PERMAFROST AND ROCK SLOPE STABILITY (INVITED)


KRAUTBLATTER, Michael, Department of Civil, Geo and Environmental Engineering, Technical University of Munich, Arcisstrasse 21, Munich, 80333, Germany

An increasing number of rockfalls and rock slope failures from permafrost-affected rock faces have been reported in the last 20 years. However, rock slopes are complex systems with enormous memory effects, very long response times and a high level of spatial complexity on all scales. It is, thus, difficult to reveal systematic patterns of how permafrost rocks react to climate change from the short time scale of field observation.

Here, we turn the problem upside down and look at systemic mechanical changes of bedrock with degrading permafrost. Warming frozen bedrock induces fundamental changes in rock- and ice-mechanical properties even well before melting the systems. From a rock mechanical point of view, warming significantly decreases compressive and tensile strength as well as fracture toughness of porous frozen rocks. From an ice-mechanical point of view, warming permafrost affects creep and fracture of ice in fractures and along rock-ice interfaces. We combine these aspects to a rock-ice mechanical model, which can explain anticipated temporal and spatial patterns as well susceptible magnitudes of rock slope failure following climate change.
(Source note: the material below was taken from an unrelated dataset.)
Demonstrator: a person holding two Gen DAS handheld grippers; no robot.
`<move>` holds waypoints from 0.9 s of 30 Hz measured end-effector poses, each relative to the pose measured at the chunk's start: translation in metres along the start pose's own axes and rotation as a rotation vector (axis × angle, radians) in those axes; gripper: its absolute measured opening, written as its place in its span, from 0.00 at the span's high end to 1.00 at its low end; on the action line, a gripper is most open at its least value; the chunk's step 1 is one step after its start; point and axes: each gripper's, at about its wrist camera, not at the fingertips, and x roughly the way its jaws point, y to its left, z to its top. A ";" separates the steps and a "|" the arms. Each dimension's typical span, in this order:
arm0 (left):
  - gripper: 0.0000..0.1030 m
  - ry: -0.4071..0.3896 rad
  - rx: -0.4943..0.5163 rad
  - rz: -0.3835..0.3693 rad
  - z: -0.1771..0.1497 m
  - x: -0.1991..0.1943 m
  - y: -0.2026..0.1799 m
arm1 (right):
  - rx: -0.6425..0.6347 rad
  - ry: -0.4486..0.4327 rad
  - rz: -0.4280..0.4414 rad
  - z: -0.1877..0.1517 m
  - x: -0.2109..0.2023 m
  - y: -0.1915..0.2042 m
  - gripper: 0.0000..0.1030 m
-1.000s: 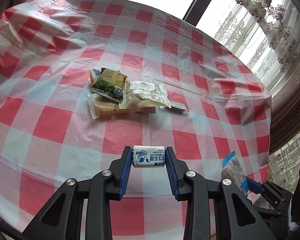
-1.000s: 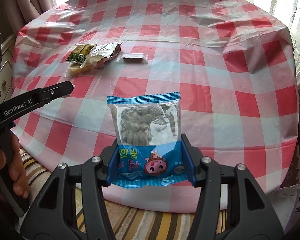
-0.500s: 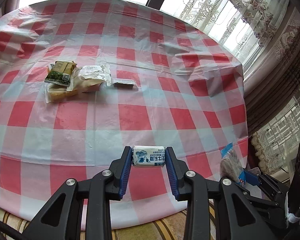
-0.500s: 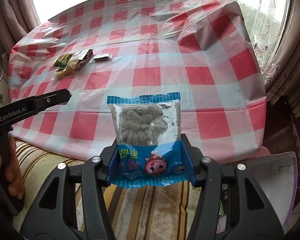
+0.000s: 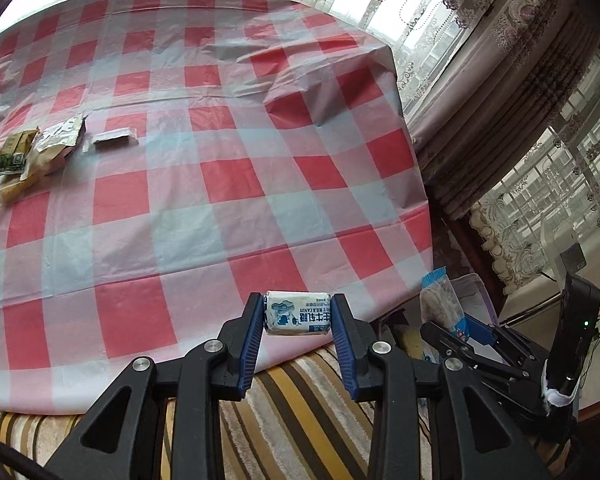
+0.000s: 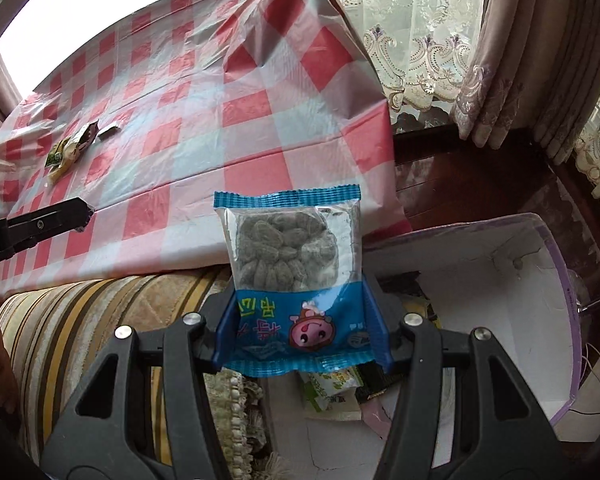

In the laboratory, we have we have started to systematically analyze the mechanical behavior of frozen and thawed rocks to proof the assumptions of the rock-ice mechanical model. Hereby we focus on changes in compressive and tensile strength, elastic properties, p- and s-wave propagation and electrical properties. To approach natural conditions we incorporate effects deriving from anisotropy and scale effects. In the field, we instrumented well-constrained rock instabilities with degrading permafrost to derive high-precision kinematic data and alongside with mechanical data of forcing parameters such cryostatic pressures. Hereby, we can distinguish typical mechanical regimes that we know from laboratory measurements and investigate the effectiveness of different processes incorporated in the rock-ice mechanical model.

Here, we develop a simple rock ice-mechanical model that is capable of explaining spatial and temporal patters of rock instability in degrading permafrost rocks and test assumptions in the field and in the lab.